(Data to use begins)
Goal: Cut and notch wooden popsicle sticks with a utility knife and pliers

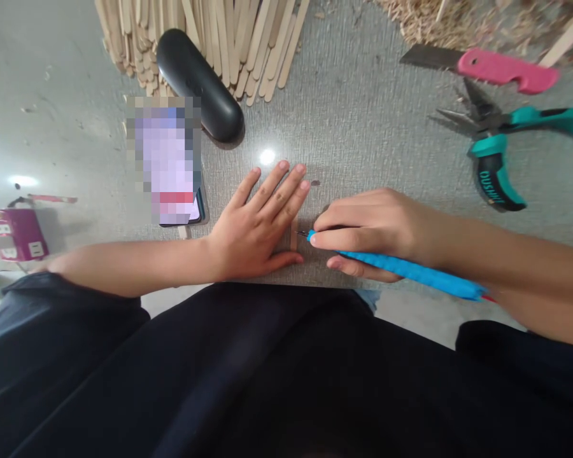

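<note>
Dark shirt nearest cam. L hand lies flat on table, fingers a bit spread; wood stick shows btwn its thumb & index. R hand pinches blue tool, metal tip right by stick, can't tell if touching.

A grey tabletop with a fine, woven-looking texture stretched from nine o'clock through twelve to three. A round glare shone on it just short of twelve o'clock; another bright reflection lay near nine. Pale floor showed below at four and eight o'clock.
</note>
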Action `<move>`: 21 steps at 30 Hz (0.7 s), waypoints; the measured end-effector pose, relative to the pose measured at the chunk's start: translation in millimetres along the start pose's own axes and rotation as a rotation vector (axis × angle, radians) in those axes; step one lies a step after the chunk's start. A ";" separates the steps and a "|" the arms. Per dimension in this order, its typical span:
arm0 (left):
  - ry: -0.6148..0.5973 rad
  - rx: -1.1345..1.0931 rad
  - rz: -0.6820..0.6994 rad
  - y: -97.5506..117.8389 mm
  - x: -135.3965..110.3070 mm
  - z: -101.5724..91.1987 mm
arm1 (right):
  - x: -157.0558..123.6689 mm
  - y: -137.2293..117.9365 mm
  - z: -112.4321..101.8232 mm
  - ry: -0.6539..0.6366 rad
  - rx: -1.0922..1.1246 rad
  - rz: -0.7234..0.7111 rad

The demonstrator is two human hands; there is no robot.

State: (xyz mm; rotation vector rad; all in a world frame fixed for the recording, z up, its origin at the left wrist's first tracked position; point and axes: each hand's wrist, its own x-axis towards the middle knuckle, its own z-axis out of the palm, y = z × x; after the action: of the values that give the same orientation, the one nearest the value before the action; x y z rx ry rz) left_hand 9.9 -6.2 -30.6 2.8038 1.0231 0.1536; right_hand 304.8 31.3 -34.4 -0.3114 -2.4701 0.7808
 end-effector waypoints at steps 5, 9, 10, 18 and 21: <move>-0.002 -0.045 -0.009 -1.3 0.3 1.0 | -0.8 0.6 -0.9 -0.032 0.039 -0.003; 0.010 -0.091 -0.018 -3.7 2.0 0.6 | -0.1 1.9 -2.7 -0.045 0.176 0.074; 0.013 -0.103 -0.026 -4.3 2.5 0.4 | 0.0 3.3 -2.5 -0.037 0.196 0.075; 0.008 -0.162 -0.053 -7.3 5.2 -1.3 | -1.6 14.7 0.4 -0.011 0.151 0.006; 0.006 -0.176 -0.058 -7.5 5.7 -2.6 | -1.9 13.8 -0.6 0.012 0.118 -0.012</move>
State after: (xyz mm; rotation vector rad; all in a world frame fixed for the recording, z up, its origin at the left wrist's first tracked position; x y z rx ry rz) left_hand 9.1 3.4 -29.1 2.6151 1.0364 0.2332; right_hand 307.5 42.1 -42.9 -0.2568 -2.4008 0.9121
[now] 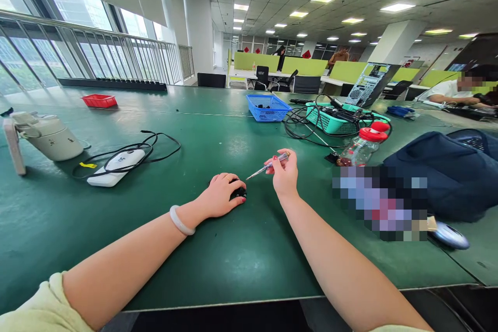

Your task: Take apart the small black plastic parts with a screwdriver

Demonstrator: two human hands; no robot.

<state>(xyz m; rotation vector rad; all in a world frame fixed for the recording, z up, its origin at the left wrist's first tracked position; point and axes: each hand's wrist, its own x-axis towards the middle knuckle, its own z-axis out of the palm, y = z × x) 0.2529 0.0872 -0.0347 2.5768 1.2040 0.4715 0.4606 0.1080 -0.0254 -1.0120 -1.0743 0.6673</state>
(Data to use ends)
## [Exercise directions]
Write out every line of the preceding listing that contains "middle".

## [Answer below]
State: (xyz mm; rotation vector rad; all in a world frame fixed for the recording, z up, its origin at the left wrist's first tracked position; point and axes: each hand's wrist, its own x-axis towards the middle knuckle, its own z-axis out of the palm, y = z × x; after the action: of the values that give the same orientation, the one nearest the value before the action; x y z rx ry rz) left_hand 9.9 -6.2 -30.6 2.8038 1.0231 0.1536; right_hand 304.8 31.3 -34.4 -0.3114 -2.4701 0.7808
<state>(xyz m; rotation vector rad; all in a world frame fixed for the recording, z up, its origin at the left wrist's first tracked position; point and axes: each hand's wrist, its own x-axis towards the middle knuckle, its own z-axis out of the palm, y = z × x) 0.2529 0.0872 -0.0347 2.5768 1.2040 0.4715 0.4606 0.1080 -0.0254 -1.0120 -1.0743 0.6673</state>

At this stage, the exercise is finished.